The opinion of the court was delivered by: Michael A. Telesca United States District Judge


I. Introduction

On October 6, 2009, proceeding pro se, Willie Singleton ("Singleton" or "Petitioner") filed a petition for a writ of habeas corpus pursuant to 28 U.S.C. § 2254 ("the First Petition") on the basis of alleged constitutional infirmities in his November 27, 2007, conviction for failing to register as a sex offender pursuant to New York's Sex Offender Registration Act ("the SORA"). See Singleton v. Lee, 09-CV-6654(MAT) (W.D.N.Y.). This Court denied Singleton's petition with prejudice on June 13, 2011. Judgment dismissing the petition was entered on June 23, 2011.

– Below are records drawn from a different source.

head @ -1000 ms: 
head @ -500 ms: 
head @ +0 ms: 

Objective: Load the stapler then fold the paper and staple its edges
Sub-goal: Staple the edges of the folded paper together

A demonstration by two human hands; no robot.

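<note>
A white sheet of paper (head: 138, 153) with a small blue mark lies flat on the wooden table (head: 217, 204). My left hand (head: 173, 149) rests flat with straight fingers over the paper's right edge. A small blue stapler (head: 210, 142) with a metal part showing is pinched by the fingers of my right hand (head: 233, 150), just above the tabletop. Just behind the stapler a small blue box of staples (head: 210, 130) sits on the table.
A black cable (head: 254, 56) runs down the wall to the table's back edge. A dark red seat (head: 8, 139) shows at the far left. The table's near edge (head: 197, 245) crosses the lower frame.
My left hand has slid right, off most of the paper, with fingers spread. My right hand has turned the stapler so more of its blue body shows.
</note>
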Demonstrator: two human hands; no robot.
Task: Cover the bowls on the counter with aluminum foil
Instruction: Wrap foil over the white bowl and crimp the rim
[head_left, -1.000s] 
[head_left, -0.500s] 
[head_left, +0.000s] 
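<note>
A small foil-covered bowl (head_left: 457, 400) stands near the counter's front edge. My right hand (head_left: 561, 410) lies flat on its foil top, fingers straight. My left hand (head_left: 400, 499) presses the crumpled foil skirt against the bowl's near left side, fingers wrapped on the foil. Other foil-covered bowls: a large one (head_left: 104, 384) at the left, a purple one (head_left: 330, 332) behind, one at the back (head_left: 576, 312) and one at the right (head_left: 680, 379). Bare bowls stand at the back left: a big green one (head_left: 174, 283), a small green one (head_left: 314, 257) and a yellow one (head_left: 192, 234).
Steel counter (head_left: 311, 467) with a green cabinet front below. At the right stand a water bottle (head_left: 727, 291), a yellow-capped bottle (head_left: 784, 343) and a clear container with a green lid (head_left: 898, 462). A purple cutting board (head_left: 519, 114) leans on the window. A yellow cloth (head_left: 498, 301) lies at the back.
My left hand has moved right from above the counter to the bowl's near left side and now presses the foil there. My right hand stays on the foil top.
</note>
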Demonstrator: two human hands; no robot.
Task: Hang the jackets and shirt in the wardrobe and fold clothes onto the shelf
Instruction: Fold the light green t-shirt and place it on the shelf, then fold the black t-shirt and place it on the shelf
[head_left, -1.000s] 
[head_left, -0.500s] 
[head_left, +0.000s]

Meanwhile, on June 7, 2011, Singleton filed another Section 2254 petition for habeas corpus in this Court ("the Second Petition"), challenging the November 27, 2007 conviction. The case was opened on June 14, 2011, as Singleton v. Lee, 11-CV-6293(CJS). On June 22, 2011, the Court (Larimer, D.J.), transferred the Second Petition to the United States Court of Appeals for the Second Circuit on the basis that it was a second or successive petition pursuant to 28 U.S.C. § 2244(b)(1), and permission from the Second Circuit to file such a petition was required pursuant to 28 U.S.C. § 2244(b)(3).

On August 8, 2011, the Second Circuit issued a Decision and Order with regard to both of Singleton's cases in the Western District of New York. The Second Circuit held that because Singleton's Second Petition was filed before judgment was entered with regard to the dismissal of the First Petition, the Second Petition was not successive and it was improperly transferred to this Court. Accordingly, the Second Circuit remanded the matter to the District Court with instructions to (1) vacate the judgment denying the first § 2254 petition; (2) treat the Second Petition as a motion to amend the First Petition pursuant to Fed. R. Civ. P. 15; and (3) determine whether the new claims relate back to the original, timely-raised claims, if the one-year statute of limitations has passed. The mandate issued on August 29, 2011.

The Second Circuit's mandate was filed in the Western District in Case Number 11-CV-6293(CJS) on November 7, 2011. However, it was not until March 2, 2012, that the mandate was filed in Case Number 09-CV-6654, thereby alerting this Court to the remand.

For the reasons discussed below, the Court finds that the claims asserted in the Second Petition are untimely and do not relate back to the First Petition for purposes of Fed. R. Civ. P. 15. In addition, the proposed new claims are unexhausted, but must be deemed exhausted because Petitioner no longer has available remedies in state court. The procedural rules that foreclose his return to state court also render the claims procedurally defaulted, and there is no basis to excuse the default. Amending the petition to add untimely and procedurally barred claims would be futile, and the motion to amend is therefore denied. The Court adheres to its original order dismissing the claims asserted in the First Petition, as set forth below.

II. Factual Background and Procedural History

In 1996, while Petitioner was serving a prison term for a 1984 conviction for Rape in the First Degree, SORA was enacted. When he was released to parole in 1997, he was designated a level three sex offender and required to verify his address with local law enforcement every ninety days. Petitioner registered his address with the Geneva Police Department on July 3, 2006, and was due to register again on October 1, 2006. Because he failed to do so, he was arrested on October 8, 2006.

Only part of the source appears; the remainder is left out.